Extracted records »
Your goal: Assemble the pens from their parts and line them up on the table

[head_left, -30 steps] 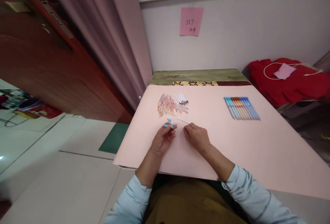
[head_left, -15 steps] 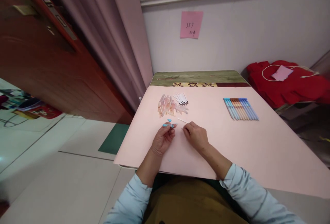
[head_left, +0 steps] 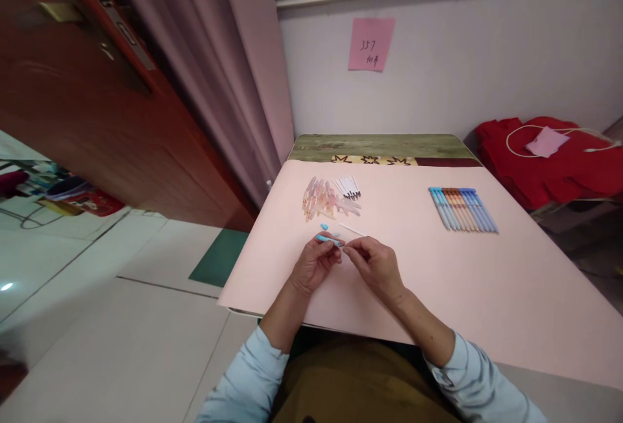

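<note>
My left hand [head_left: 314, 264] grips a light blue pen part [head_left: 328, 239] between thumb and fingers, its end facing right. Close to that end, my right hand [head_left: 377, 264] holds its fingertips in a pinch; whatever they hold is too small to make out. A small blue piece [head_left: 324, 227] lies just beyond my left hand. Past my right fingers, a thin white refill [head_left: 351, 229] rests on the pink sheet. Farther back are a pile of clear pen barrels [head_left: 318, 199] and a fan of white refills with dark tips [head_left: 347, 186].
Assembled pens [head_left: 462, 210] in blue, brown and darker blue lie in a row at the right of the pink-covered table [head_left: 413, 300]. Red cloth [head_left: 516, 170] with a white cable is beyond the right edge. A curtain [head_left: 243, 53] and a wooden door [head_left: 97, 118] stand at left.
My right hand has come up to the end of the blue pen part in my left hand. The view has shifted slightly. The piles and the row of pens stay put.
</note>
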A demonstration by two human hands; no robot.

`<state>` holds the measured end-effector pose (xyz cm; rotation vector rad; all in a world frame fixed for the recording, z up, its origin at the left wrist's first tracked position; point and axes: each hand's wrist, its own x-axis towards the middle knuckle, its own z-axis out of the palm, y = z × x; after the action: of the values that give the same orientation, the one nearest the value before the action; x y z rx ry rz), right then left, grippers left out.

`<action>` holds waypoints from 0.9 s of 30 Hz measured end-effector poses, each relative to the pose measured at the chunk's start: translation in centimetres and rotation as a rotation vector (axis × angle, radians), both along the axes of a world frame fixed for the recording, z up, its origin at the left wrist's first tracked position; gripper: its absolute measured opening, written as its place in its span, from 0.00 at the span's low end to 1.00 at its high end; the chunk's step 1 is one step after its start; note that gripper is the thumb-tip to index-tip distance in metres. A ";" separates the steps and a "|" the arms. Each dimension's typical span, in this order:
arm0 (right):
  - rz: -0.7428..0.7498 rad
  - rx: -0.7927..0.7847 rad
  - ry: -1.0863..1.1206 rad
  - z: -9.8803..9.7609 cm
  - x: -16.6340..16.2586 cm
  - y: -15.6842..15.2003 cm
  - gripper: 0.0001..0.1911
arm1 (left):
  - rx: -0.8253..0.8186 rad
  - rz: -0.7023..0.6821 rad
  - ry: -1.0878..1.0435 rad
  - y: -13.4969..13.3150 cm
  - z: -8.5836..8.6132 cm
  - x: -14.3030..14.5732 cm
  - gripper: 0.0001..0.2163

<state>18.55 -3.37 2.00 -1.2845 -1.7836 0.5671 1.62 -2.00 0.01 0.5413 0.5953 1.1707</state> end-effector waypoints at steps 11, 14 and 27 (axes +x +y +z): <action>0.020 -0.092 -0.020 0.3 0.8 -0.2 0.14 | 0.017 -0.035 0.090 -0.2 0.5 0.5 0.10; 0.028 -0.126 0.012 0.6 0.7 -0.2 0.13 | 0.011 -0.039 0.093 -0.2 0.4 0.6 0.10; -0.016 -0.304 0.288 -0.7 -1.4 1.6 0.24 | -0.068 -0.007 -0.023 0.0 -0.1 0.0 0.10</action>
<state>17.13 -1.78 1.35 -1.3387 -1.4861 0.9917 1.61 -1.99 -0.11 0.4713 0.6107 1.1446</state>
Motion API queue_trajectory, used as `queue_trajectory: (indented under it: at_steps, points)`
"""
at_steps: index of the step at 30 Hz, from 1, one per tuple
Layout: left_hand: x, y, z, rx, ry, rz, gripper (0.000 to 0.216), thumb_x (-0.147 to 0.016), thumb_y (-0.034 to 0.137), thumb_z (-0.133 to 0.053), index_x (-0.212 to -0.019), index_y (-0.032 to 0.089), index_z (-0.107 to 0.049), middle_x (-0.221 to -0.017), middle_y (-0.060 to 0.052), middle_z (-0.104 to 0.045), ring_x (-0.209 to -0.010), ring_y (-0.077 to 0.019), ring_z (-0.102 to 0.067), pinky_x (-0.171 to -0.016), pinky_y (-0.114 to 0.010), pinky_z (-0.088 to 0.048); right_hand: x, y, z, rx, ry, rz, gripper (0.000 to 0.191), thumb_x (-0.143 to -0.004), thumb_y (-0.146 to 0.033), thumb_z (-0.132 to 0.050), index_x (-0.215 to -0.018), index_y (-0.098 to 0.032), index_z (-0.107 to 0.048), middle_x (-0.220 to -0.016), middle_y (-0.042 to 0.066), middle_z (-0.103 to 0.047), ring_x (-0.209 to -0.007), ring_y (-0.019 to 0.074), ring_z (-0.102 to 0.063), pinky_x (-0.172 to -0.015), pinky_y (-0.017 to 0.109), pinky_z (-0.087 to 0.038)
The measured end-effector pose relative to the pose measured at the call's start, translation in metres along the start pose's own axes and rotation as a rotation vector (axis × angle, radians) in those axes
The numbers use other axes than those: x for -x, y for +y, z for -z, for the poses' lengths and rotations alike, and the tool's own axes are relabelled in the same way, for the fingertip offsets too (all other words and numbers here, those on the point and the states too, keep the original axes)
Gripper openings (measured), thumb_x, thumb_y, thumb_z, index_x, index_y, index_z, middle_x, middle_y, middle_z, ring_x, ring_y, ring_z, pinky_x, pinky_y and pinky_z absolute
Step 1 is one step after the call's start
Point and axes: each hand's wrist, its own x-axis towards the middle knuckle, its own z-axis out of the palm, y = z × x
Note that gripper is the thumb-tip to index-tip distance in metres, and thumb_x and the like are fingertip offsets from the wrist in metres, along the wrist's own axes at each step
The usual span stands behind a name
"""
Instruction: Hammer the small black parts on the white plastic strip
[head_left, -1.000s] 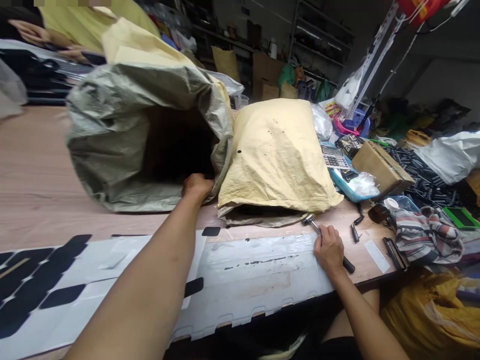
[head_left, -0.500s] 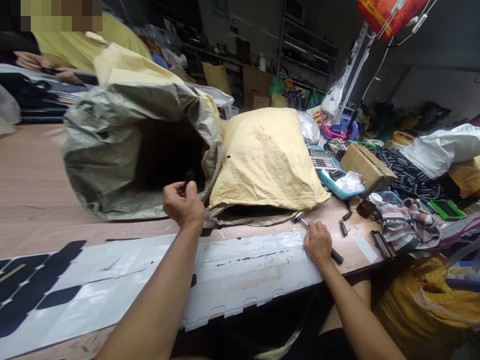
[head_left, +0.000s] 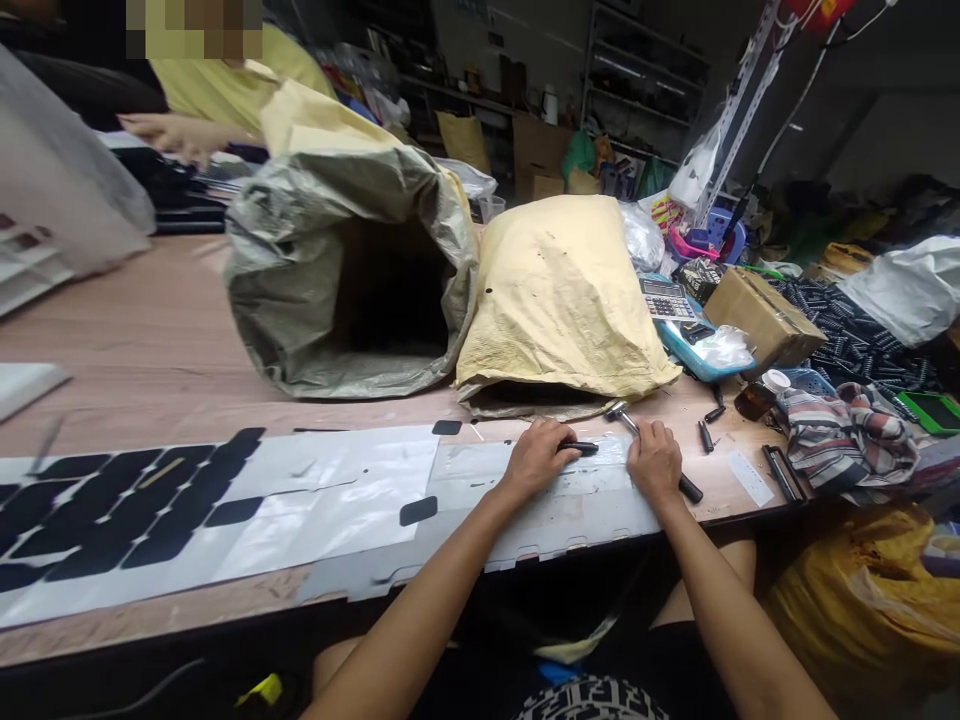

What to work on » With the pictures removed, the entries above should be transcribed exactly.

Task result »
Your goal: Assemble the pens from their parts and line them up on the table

[head_left, -30 steps] 
[head_left, -15 steps] 
[head_left, +0 steps] 

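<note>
My left hand [head_left: 314, 264] grips a light blue pen part [head_left: 328, 239] between thumb and fingers, its end facing right. Close to that end, my right hand [head_left: 377, 264] holds its fingertips in a pinch; whatever they hold is too small to make out. A small blue piece [head_left: 324, 227] lies just beyond my left hand. Past my right fingers, a thin white refill [head_left: 351, 229] rests on the pink sheet. Farther back are a pile of clear pen barrels [head_left: 318, 199] and a fan of white refills with dark tips [head_left: 347, 186].
Assembled pens [head_left: 462, 210] in blue, brown and darker blue lie in a row at the right of the pink-covered table [head_left: 413, 300]. Red cloth [head_left: 516, 170] with a white cable is beyond the right edge. A curtain [head_left: 243, 53] and a wooden door [head_left: 97, 118] stand at left.
My right hand has come up to the end of the blue pen part in my left hand. The view has shifted slightly. The piles and the row of pens stay put.
</note>
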A demonstration by two human hands; no robot.

`<state>` holds the measured end-effector pose (xyz cm; rotation vector rad; all in a world frame fixed for the recording, z up, its origin at the left wrist's first tracked position; point and axes: each hand's wrist, its own x-axis towards the middle knuckle, its own z-axis out of the palm, y = z × x; after the action: of the values that give the same orientation, the one nearest the value before the action; x y z rx ry rz), right then left, grippers left out.

`<action>` holds waypoints from 0.9 s of 30 Hz measured end-effector poses, each relative to the pose measured at the chunk's start: translation in centimetres and rotation as a rotation vector (axis × angle, radians), both along the axes of a world frame fixed for the recording, z up, its origin at the left wrist's first tracked position; gripper: its absolute measured opening, written as its place in its span, from 0.00 at the span's low end to 1.00 at its high end; the chunk's step 1 is one step after its start; note that gripper is the thumb-tip to index-tip distance in metres. A ";" separates the steps and a "|" the arms. Each dimension's typical span, in this order:
arm0 (right):
  - rz: -0.7428..0.7498 rad
  - rx: -0.7927..0.7847 rad
  - ry: -1.0863..1.1206 rad
  - z: -9.8803..9.7609 cm
  - x: -16.6340..16.2586 cm
  - y: -15.6842..15.2003 cm
  - gripper: 0.0001..0.1911
arm1 (left):
  - rx: -0.8253..0.8186 rad
  - rz: -0.7023..0.6821 rad
  - ry: -1.0878..1.0435 rad
  - y: -13.4969..13.3150 cm
  - z: -8.5836..8.6132 cm
  - x: -14.3030..14.5732 cm
  - gripper: 0.0001..0.2163

<state>18.55 -3.37 2.00 -1.2845 -1.7836 0.5671 1.62 -2.00 0.01 0.5413 0.5953 1.1707</state> end-effector waypoints at steps 11, 14 and 27 (axes +x +y +z): <action>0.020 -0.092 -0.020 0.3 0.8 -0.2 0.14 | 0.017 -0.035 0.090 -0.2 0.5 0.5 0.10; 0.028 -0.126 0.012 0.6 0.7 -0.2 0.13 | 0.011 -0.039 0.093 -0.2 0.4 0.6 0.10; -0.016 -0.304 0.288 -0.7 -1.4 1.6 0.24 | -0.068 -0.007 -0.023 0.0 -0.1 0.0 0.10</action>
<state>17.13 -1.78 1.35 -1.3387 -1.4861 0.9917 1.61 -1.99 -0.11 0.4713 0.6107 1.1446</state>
Motion API queue_trajectory, used as `queue_trajectory: (indented under it: at_steps, points)`
"""
at_steps: index of the step at 30 Hz, from 1, one per tuple
Layout: left_hand: x, y, z, rx, ry, rz, gripper (0.000 to 0.216), thumb_x (-0.147 to 0.016), thumb_y (-0.034 to 0.137), thumb_z (-0.133 to 0.053), index_x (-0.212 to -0.019), index_y (-0.032 to 0.089), index_z (-0.107 to 0.049), middle_x (-0.221 to -0.017), middle_y (-0.060 to 0.052), middle_z (-0.104 to 0.045), ring_x (-0.209 to -0.010), ring_y (-0.077 to 0.019), ring_z (-0.102 to 0.067), pinky_x (-0.171 to -0.016), pinky_y (-0.114 to 0.010), pinky_z (-0.088 to 0.048); right_hand: x, y, z, rx, ry, rz, gripper (0.000 to 0.191), thumb_x (-0.143 to -0.004), thumb_y (-0.146 to 0.033), thumb_z (-0.132 to 0.050), index_x (-0.215 to -0.018), index_y (-0.098 to 0.032), index_z (-0.107 to 0.048), middle_x (-0.220 to -0.016), middle_y (-0.042 to 0.066), middle_z (-0.103 to 0.047), ring_x (-0.209 to -0.007), ring_y (-0.019 to 0.074), ring_z (-0.102 to 0.063), pinky_x (-0.172 to -0.015), pinky_y (-0.017 to 0.109), pinky_z (-0.087 to 0.038)
The measured end-effector pose relative to the pose measured at the call's start, translation in metres along the start pose's own axes and rotation as a rotation vector (axis × angle, radians) in those axes
The numbers use other axes than those: x for -x, y for +y, z for -z, for the poses' lengths and rotations alike, and the tool's own axes are relabelled in the same way, for the fingertip offsets too (all other words and numbers here, those on the point and the states too, keep the original axes)
Gripper openings (measured), thumb_x, thumb_y, thumb_z, index_x, index_y, index_z, middle_x, middle_y, middle_z, ring_x, ring_y, ring_z, pinky_x, pinky_y and pinky_z absolute
Step 1 is one step after the call's start
Point and axes: each hand's wrist, its own x-axis towards the middle knuckle, its own z-axis out of the palm, y = z × x
Note that gripper is the thumb-tip to index-tip distance in metres, and thumb_x and the like are fingertip offsets from the wrist in metres, along the wrist's own axes at each step
The usual span stands behind a name
"""
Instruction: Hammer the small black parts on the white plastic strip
[head_left, -1.000s] 
[head_left, -0.500s] 
[head_left, +0.000s] 

Output for the exercise is complete.